Stephanie Stewart, 19, made the threat against Sheriff Susan Raeburn, who presides over the court in Elgin, Moray.
Inverness Sheriff Court heard how Stewart had launched into a tirade of abuse before making the threat while in police cells.
She had been arrested for threatening behaviour at Dr Gray's Hospital.
Sentencing her to 26 months detention after she admitted two charges of threatening behaviour, Sheriff David Sutherland said: "This was an attack on our system of justice".
The case was called at Inverness Sheriff Court instead of Elgin due to potential conflicts of interest.
Depute fiscal Ian Smith said Stewart's comments to the sheriff were captured on CCTV.
After shouting abuse she said: "I will petrol bomb your house as soon as I get out."
The fiscal said Stewart, who was on bail at the time, had earlier been detained by police under the Misuse of Drugs Act in Elgin, but banged her head with force off the road surface.
She was taken to hospital where she became aggressive and threatening and had to have her legs placed in restraints.
Mr Smith said she then fell to the floor after slipping out of her handcuffs and started banging her head on the floor with force.
She was taken to Elgin Police Station and placed in a cell wearing an anti-suicide suit, when she made her threats against the sheriff.

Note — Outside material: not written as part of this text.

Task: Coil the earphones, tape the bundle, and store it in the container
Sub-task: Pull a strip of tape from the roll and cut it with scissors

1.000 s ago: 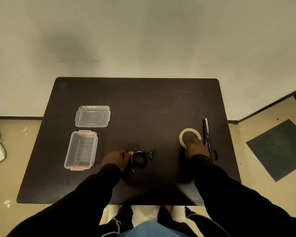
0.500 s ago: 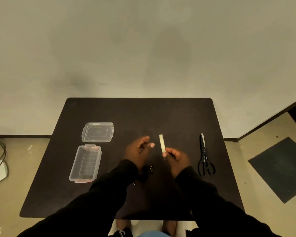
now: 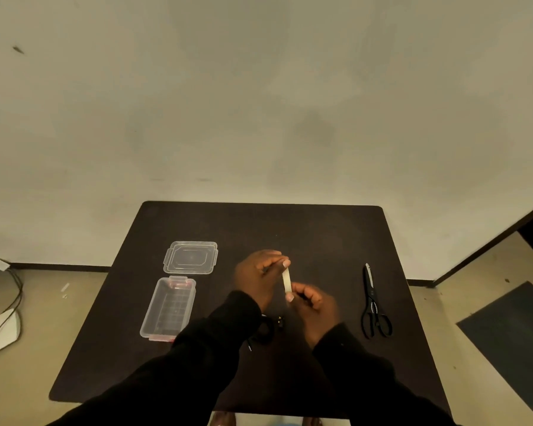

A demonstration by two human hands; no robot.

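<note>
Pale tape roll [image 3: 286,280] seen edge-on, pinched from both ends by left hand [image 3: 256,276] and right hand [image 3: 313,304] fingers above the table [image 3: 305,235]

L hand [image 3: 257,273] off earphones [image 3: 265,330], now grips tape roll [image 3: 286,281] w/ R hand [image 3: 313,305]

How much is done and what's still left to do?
Coiling looks done: the earphone bundle lies wound on the table. Now the left hand and right hand hold the tape roll between them. Left: taping the bundle and placing it in the open container, whose lid lies apart.
</note>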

The fiscal said she had been on bail at the time for an allegation of racial aggravation.
Defence lawyer James Mackay said his client had expressed "extreme remorse" on various occasions since the offences on 15 July.
He added that she felt physically sick when she hears the words she used in the police holding cell.

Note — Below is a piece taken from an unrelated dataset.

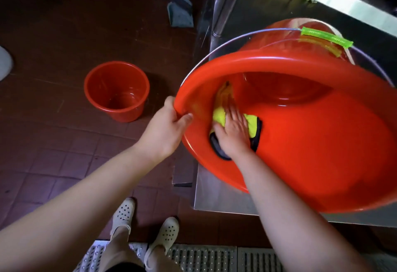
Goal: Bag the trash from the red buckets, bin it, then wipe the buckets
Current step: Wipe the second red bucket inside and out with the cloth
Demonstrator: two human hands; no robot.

Mr Mackay said Stewart was unable to explain why she behaved the way she did, claiming her only appearance before Sheriff Raeburn in court resulted in her being admonished.

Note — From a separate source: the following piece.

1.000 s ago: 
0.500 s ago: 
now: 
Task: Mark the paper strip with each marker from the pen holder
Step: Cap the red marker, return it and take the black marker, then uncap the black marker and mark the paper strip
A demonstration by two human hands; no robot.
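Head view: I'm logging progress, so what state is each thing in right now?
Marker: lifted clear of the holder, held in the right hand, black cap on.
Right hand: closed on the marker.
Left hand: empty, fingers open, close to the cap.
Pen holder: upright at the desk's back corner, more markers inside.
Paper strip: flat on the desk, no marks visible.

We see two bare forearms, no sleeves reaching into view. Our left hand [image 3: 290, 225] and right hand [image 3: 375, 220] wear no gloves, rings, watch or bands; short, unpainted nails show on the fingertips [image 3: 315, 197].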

However, since being remanded in custody, he claimed the teenager had undergone detoxification and was a much healthier person.
The lawyer pleaded for Stewart, who wrote a letter of apology to the court, to be given a non-custodial sentence given her contrite remorse and the support of her family.
However, Sheriff David Sutherland told her: "We are proud of the emergency services offered to us by Accident and Emergency and anyone who behaves in this manner not only affects themselves but more importantly staff and other patients.
"Charge two is a very serious offence, made more so by the personal nature.
"Anyone who behaves like this knows they must face a lengthy period in prison. To make a threat to petrol bomb a sheriff is an attack on our system of justice."